Can comment. This allows a collaborator to leave text comments in the spreadsheet for you to review later on.
- Can view. This is the safest way to grant access as it only allows the user to open and view the spreadsheet (but not make any edits).
You can also add a message to this window to notify the new collaborators that they now have access to the spreadsheet.
Don't miss out on the critical Owner Settings section as well, at the bottom of the Share window:
- With the top option, you can Prevent editors from changing access, meaning that you can control whether other editors can add or edit users who have access to the spreadsheet.
- The bottom option, "Disable options to download, print, copy..." will make it more difficult for users to take the spreadsheet to work with it on their own.
That's it! You've added those collaborators to your spreadsheet, and they can work with your data in the Sheet.
1. Link Sharing
What if you want to share your Sheet with anyone that you give the URL to? You can easily do that in Google Sheets.
Jump back into the same Share window and click the Get Shareable Link in the upper right corner.
This window has the same options for setting how collaborators can work with the spreadsheet. You can choose edit, comment, or view for anyone who has the link address.
You can also add higher levels of security for specific collaborators. For example, make the Sheet public with the view security, but then add specific collaborators who can make edits to the spreadsheet.
2. Modify Collaborators
Later on, you may want to adjust who has access to the spreadsheet. When you need to adjust who has access, make sure to click on Share again to reopen the settings to adjust who can access the Sheet.
Click on the "Shared with..." text to reopen the list of who has access to the Sheet. From that menu, just click on the icons to either change the security level of an existing collaborator or remove them from the Sheet altogether.
How to Collaborate in Google Sheets
Now that we've invited collaborators to our spreadsheet, let's take a look at what's possible when we're working together.
Based on the permissions that you set up for your Sheet, the users who you invited can get started working in the Sheet immediately. Whether you've given them edit, read, or view options, they can start working within the Sheet.

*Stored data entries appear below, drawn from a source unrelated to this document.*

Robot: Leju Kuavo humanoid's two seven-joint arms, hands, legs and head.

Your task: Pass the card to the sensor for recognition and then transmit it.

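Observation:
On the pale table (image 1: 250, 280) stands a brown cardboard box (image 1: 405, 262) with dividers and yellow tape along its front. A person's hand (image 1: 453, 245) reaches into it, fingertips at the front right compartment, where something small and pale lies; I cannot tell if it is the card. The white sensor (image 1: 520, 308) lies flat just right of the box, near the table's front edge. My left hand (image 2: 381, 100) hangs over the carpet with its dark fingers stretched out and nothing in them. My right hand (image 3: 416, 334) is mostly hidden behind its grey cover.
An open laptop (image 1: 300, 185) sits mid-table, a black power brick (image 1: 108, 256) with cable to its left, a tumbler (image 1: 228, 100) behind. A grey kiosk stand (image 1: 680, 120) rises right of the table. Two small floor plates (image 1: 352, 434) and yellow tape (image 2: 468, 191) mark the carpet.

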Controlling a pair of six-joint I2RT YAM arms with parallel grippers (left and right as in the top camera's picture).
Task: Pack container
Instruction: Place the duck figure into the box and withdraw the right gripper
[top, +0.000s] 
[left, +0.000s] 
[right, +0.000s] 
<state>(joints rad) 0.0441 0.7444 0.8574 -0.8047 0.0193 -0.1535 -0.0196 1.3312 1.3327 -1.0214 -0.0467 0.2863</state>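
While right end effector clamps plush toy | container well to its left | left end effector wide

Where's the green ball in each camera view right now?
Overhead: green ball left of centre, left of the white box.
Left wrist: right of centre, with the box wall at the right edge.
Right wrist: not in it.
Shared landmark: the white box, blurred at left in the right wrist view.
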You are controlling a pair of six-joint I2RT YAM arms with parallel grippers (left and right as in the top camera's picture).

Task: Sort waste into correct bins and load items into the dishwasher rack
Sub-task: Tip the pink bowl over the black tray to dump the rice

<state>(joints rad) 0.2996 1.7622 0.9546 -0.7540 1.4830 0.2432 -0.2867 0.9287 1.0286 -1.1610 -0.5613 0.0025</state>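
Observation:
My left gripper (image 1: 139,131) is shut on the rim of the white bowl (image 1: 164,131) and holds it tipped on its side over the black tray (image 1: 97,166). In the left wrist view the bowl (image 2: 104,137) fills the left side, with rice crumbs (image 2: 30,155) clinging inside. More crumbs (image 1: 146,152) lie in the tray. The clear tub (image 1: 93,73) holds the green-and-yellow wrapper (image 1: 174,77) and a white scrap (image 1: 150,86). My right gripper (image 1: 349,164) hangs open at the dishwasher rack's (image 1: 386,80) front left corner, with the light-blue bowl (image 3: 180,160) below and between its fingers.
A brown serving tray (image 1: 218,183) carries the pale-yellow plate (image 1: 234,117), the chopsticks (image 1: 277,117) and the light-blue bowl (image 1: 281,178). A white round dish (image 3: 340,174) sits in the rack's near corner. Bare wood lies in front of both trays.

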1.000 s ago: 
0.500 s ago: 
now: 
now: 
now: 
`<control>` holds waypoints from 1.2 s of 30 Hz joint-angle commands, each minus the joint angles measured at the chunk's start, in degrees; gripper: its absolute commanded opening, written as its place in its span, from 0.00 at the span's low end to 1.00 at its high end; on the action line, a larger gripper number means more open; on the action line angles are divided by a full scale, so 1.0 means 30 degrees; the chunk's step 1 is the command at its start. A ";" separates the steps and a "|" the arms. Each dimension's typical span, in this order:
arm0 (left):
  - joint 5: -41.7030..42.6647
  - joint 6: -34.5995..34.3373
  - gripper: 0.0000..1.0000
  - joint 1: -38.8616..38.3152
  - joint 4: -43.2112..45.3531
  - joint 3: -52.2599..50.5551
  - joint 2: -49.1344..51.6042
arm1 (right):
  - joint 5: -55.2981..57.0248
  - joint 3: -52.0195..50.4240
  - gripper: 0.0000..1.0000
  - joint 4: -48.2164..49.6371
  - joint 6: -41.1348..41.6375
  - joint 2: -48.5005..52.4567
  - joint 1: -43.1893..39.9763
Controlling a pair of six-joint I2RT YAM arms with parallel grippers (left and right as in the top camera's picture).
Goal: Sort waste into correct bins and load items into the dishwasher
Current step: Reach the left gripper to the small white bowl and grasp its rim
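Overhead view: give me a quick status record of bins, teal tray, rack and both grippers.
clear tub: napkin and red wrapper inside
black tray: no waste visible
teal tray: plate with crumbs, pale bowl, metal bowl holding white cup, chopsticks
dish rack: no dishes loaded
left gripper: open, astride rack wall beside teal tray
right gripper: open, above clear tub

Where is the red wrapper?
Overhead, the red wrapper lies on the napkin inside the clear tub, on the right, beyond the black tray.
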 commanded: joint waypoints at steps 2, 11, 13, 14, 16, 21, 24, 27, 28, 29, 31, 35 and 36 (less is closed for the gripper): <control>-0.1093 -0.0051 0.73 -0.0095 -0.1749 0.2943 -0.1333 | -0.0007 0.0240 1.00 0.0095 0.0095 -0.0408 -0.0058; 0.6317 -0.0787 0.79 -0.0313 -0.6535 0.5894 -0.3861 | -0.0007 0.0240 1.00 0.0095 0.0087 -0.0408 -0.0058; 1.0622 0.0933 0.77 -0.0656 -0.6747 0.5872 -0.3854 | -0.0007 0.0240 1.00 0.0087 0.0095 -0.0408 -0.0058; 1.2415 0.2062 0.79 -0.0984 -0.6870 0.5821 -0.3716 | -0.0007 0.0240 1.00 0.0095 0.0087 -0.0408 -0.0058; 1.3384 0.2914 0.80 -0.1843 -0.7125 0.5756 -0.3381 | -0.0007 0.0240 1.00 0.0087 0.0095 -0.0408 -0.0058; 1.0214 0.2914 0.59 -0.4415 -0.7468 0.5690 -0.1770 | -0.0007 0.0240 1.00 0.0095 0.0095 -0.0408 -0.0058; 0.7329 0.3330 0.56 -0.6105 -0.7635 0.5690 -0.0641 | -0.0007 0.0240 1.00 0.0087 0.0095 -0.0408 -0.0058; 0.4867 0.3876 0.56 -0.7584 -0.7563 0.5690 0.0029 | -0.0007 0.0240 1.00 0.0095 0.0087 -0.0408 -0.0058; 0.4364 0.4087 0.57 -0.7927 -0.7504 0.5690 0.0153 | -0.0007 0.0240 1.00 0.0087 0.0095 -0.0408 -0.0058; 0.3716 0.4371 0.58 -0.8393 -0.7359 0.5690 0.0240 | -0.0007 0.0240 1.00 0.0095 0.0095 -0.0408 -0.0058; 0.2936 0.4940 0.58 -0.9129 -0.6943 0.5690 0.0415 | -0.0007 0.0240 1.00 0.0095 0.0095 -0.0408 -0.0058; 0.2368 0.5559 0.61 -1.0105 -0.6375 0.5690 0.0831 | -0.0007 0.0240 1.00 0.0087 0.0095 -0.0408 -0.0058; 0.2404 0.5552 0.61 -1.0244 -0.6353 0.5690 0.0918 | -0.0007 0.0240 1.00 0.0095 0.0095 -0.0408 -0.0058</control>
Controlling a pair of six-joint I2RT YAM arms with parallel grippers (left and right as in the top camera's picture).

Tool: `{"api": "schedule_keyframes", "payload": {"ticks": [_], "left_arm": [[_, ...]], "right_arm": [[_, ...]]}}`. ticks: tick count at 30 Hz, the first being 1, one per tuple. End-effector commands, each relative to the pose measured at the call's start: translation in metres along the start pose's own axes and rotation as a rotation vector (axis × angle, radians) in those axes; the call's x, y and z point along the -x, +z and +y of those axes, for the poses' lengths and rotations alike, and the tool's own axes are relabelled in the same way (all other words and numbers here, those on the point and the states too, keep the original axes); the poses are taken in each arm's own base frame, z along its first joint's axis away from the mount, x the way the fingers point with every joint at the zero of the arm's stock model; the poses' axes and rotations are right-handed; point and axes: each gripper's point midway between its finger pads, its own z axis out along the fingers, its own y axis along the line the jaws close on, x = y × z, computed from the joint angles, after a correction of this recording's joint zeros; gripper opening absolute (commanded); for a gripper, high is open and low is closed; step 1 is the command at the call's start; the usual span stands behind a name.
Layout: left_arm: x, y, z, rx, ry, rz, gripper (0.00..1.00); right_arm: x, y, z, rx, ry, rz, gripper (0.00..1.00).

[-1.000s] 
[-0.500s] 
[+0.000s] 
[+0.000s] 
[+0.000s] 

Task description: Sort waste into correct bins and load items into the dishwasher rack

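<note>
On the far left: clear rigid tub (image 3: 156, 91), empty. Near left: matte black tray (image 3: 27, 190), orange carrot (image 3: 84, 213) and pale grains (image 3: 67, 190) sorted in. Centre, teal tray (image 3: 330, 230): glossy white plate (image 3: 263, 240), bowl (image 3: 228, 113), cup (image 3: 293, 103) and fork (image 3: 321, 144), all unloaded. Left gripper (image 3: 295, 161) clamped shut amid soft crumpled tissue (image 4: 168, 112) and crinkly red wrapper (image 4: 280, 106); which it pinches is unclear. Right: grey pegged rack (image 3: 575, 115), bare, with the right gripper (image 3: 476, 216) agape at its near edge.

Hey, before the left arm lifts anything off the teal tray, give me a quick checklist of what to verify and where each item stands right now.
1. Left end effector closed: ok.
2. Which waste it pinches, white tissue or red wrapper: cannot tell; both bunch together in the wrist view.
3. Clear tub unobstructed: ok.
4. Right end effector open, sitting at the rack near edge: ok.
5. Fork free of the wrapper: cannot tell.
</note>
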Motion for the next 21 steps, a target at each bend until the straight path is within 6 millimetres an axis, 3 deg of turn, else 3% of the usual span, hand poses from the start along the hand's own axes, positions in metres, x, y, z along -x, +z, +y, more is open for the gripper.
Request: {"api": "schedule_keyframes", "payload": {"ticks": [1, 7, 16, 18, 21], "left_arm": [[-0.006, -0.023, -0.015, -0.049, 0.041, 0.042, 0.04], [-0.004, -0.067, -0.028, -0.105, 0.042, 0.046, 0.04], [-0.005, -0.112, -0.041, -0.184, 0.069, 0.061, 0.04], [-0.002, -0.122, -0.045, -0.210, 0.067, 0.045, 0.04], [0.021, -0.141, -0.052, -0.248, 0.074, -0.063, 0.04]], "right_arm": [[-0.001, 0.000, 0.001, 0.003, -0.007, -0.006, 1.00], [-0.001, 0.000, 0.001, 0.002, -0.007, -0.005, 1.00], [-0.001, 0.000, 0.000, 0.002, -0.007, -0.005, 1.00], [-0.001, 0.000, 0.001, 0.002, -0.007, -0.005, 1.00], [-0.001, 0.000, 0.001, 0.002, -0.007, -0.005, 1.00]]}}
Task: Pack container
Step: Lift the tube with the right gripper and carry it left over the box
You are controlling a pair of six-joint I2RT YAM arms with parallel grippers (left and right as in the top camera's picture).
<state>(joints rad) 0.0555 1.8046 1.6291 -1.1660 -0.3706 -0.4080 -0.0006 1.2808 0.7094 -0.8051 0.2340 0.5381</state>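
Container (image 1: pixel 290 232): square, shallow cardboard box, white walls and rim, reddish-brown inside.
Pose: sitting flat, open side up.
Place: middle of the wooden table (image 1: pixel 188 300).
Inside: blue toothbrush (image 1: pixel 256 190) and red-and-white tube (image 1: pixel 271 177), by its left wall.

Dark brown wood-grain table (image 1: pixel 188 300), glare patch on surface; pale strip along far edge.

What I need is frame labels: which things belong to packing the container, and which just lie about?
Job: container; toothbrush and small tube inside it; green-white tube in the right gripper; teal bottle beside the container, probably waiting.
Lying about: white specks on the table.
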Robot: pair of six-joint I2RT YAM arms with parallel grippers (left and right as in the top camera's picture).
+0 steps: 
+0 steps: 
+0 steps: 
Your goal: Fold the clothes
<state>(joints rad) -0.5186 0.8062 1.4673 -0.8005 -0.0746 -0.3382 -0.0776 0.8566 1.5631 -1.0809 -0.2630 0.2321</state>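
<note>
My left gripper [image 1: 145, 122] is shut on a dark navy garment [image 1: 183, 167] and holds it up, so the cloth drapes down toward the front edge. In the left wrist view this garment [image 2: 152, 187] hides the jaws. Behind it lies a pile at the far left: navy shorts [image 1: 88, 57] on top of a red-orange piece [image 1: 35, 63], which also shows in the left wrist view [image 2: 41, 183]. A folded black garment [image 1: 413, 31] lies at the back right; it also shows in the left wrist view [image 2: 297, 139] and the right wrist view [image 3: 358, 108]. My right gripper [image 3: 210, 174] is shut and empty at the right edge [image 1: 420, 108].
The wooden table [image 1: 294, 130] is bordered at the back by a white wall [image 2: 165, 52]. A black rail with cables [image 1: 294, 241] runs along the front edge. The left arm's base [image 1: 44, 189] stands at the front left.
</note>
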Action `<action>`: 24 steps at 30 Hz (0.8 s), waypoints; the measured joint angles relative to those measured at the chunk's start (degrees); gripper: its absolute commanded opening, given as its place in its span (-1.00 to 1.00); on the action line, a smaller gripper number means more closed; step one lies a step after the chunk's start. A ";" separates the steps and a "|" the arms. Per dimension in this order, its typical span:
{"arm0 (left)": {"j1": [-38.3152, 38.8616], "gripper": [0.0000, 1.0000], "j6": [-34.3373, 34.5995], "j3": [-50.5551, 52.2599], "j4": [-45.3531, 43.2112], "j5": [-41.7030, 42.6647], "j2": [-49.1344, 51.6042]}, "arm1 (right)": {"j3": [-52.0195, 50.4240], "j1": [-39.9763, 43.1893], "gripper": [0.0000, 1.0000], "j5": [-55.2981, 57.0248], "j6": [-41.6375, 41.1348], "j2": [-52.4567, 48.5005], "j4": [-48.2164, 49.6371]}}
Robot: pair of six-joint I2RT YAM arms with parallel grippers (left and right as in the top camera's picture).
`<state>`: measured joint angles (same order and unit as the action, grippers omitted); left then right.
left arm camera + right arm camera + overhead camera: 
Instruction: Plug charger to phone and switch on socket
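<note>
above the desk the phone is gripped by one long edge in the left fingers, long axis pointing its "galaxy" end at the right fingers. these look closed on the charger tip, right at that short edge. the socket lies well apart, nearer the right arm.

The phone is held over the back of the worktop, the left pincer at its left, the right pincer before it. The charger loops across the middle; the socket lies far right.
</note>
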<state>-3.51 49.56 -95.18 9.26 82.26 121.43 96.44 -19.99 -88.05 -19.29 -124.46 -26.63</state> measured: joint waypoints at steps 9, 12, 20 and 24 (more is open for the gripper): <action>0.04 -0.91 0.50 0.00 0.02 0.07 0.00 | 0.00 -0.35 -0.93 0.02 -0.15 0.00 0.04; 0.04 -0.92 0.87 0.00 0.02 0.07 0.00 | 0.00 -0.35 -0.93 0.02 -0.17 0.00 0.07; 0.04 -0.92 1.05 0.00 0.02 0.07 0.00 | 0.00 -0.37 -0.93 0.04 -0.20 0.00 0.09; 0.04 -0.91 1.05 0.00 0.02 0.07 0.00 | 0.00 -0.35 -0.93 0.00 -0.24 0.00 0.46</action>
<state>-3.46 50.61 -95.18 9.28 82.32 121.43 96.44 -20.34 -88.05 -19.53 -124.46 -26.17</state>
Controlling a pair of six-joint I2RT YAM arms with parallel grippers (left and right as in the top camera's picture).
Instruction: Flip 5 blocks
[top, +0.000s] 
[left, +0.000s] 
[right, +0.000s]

But there's plenty more power for collaborating within the spreadsheet. Let's look at some of the Sheets collaboration features:
1. See Who's Working
One of my favorite collaboration features is a simple one. You can easily see when others are working inside of the spreadsheet using Sheets. In the upper right corner, you'll see circular icons for the avatar of anyone working inside the spreadsheet.
Beyond seeing the collaborators actively working inside the spreadsheet, you can also quickly open up an ad-hoc chat window to quickly communicate with collaborators. This is a great way to drop a quick note instead of picking up the phone or ending a separate email, and the best part is that it lives right inside of Sheets.
To open up a chat, click on the chat icon to the left of Share as you can see in the screenshot below. A message panel will pop open, and any message that you leave will be seen by anyone working inside the spreadsheet at the time.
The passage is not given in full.